Yes it's big, yes it's expensive, yes it sucks up a ton of power, but I have 11.3TiB (12.5TB) of data on it, some of which is literally impossible to ever find again, no matter what I try.
 
OK, that is impressive...but this conversation started with someone with just 3 drives, and 3tb...to get the safety benefits of raid redundancy, that's at least two more 1TB drives (assuming one is a boot drive with easily re-installable OS and software), right? (Not trying to sound condescending or something...actually curious and want to make sure I understand it right!)
 
I like how 'only' 22tb is a bad thing. I struggle to need more than 2 because everything is streamed nowadays
 
OK, that is impressive...but this conversation started with someone with just 3 drives, and 3tb...to get the safety benefits of raid redundancy, that's at least two more 1TB drives (assuming one is a boot drive with easily re-installable OS and software), right? (Not trying to sound condescending or something...actually curious and want to make sure I understand it right!)
Yes and no.

The thing is that RAID just achieves higher availability (of course except Level RAID 0), it doesn't prevent from data loss by other means than one (or more) failing drive(s). Most home-users don't need the higher availability of a RAID so it's all a question of what you want to achieve.
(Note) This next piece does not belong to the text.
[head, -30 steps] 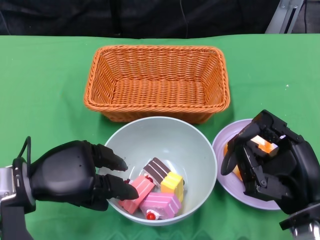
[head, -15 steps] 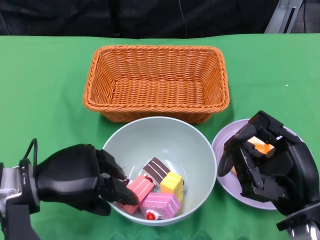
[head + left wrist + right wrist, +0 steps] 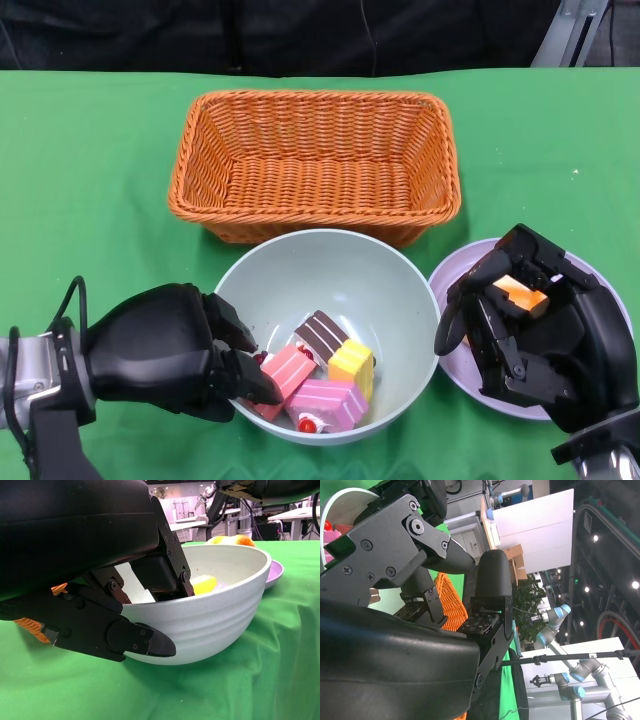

If you want to achieve higher availability you'd need one more 1 TB drive since you can install whatever OS you want on the RAID as well (or just get an SSD which is much better anyway). With four 1 TB drives you can build a RAID 5 which has 3 TB net capacity or a RAID 10 which has 2 TB net capacity. The RAID 5 can cope with one failing drive, the RAID 10 as well.
In theory the RAID 10 can cope with two failing drives if they're the "right" ones - if the RAID 10 consists of two RAID 1 in one RAID 0 the RAID can cope with one failing drive in both RAID 1's; if the RAID 10 consists of two RAID 0 in one RAID 1 then the two drives of one RAID 0 can fail while the data is still available.

If you want to protect your data from being lost you have to have a (frequent) backup on an external HDD/NAS/whatever not in the same room as the main data, not a RAID. There are many more things which could destroy data:
  • A failing PSU which destroys all the HDDs by overvoltage
  • Accidental deletion of files
  • A worm which encrypts all your data
  • A fire
  • As ZeDestructor wrote "bitrot"
  • HDDs have a certain amount of read errors which ar a real hazard the bigger the HDDs get. When one HDD fails and is replaced, the data has to be reconstructed from the other HDDs. If you have 6 TB of data which has to be reconstructed on an 8 TB drive there is a real possibility that at some point the reconstruction fails because one ore more HDDs have read errors
A RAID (whichever level you instate) can't prevent data loss in those cases so you have to have a backup to restore it in those cases.
There will be a bit of data loss in those cases, but the majority of data is salvageable from a backup; if you just have a RAID-array without backup all data is lost. There are companies which specialize on data reconstruction, but that shit's expensive so it's usually not viable for home-users.
 
I bought a used Rift DK2 from a friend, it looks freaky though a camera with an lens and filter that only allow IR light.

 
You should take that camera out in daylight to see what the world looks like in IR only.
 
You should take that camera out in daylight to see what the world looks like in IR only.

Good idea, I'll have to do that soon.
 
OK, that is impressive...but this conversation started with someone with just 3 drives, and 3tb...to get the safety benefits of raid redundancy, that's at least two more 1TB drives (assuming one is a boot drive with easily re-installable OS and software), right? (Not trying to sound condescending or something...actually curious and want to make sure I understand it right!)

It's definitely something I've always seen as more serious than I am about my data. If I ever have a significant amount of important data I'm sure I'll figure it out, but for now, my method of data recovery is click the download button in my Steam library.

Oh, and I do have an SSD for OS drive, so that's all of my SATA ports taken, which my cheapo motherboard is very unhappy about.